Instructions for the task - Would you please copy all of the data exactly, skipping the images?
+ + + +
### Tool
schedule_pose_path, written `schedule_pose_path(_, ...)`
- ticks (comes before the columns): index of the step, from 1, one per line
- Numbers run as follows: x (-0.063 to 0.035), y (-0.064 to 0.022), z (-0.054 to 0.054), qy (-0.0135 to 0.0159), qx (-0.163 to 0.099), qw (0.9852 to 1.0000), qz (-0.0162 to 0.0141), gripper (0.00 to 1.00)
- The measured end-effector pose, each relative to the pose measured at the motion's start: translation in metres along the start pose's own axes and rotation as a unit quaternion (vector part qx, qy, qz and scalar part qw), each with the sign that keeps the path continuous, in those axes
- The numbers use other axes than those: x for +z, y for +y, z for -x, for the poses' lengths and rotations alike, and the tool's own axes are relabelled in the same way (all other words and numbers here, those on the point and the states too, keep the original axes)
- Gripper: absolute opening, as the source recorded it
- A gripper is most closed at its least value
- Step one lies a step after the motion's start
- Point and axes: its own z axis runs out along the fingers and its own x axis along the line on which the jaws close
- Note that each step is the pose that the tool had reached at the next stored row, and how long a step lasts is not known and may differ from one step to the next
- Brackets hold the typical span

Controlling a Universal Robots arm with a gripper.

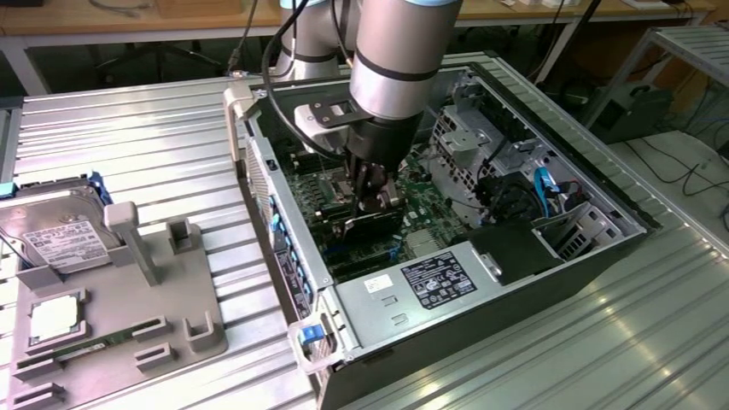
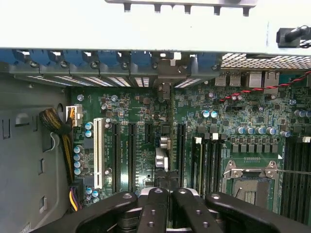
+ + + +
Exercise response -
### Tool
schedule_pose_path, written `schedule_pose_path(_, ...)`
- ticks (comes before the columns): index of the step, from 1, one per line
- Numbers run as follows: x (-0.063 to 0.035), y (-0.064 to 0.022), z (-0.054 to 0.054), qy (-0.0135 to 0.0159), qx (-0.163 to 0.099), qw (0.9852 to 1.0000), qz (-0.0162 to 0.0141), gripper (0.00 to 1.00)
- The measured end-effector pose, each relative to the pose measured at the motion's start: translation in metres along the start pose's own axes and rotation as a unit quaternion (vector part qx, qy, qz and scalar part qw), each with the sign that keeps the path continuous, in those axes
- The numbers use other axes than those: x for +z, y for +y, z for -x, for the poses' lengths and rotations alike, and the tool's own axes are relabelled in the same way (all other words and numbers here, those on the point and the states too, keep the original axes)
- Gripper: absolute opening, as the source recorded it
- A gripper is most closed at its least value
- Step one lies a step after the motion's start
- Point and axes: its own z axis runs out along the fingers and its own x axis along the line on which the jaws close
- Note that each step is the pose that the tool had reached at the next stored row, and how long a step lasts is not known and may differ from one step to the next
- Brackets hold the typical span

Controlling a Universal Robots arm with a gripper.

That finishes the exercise, with nothing more to add.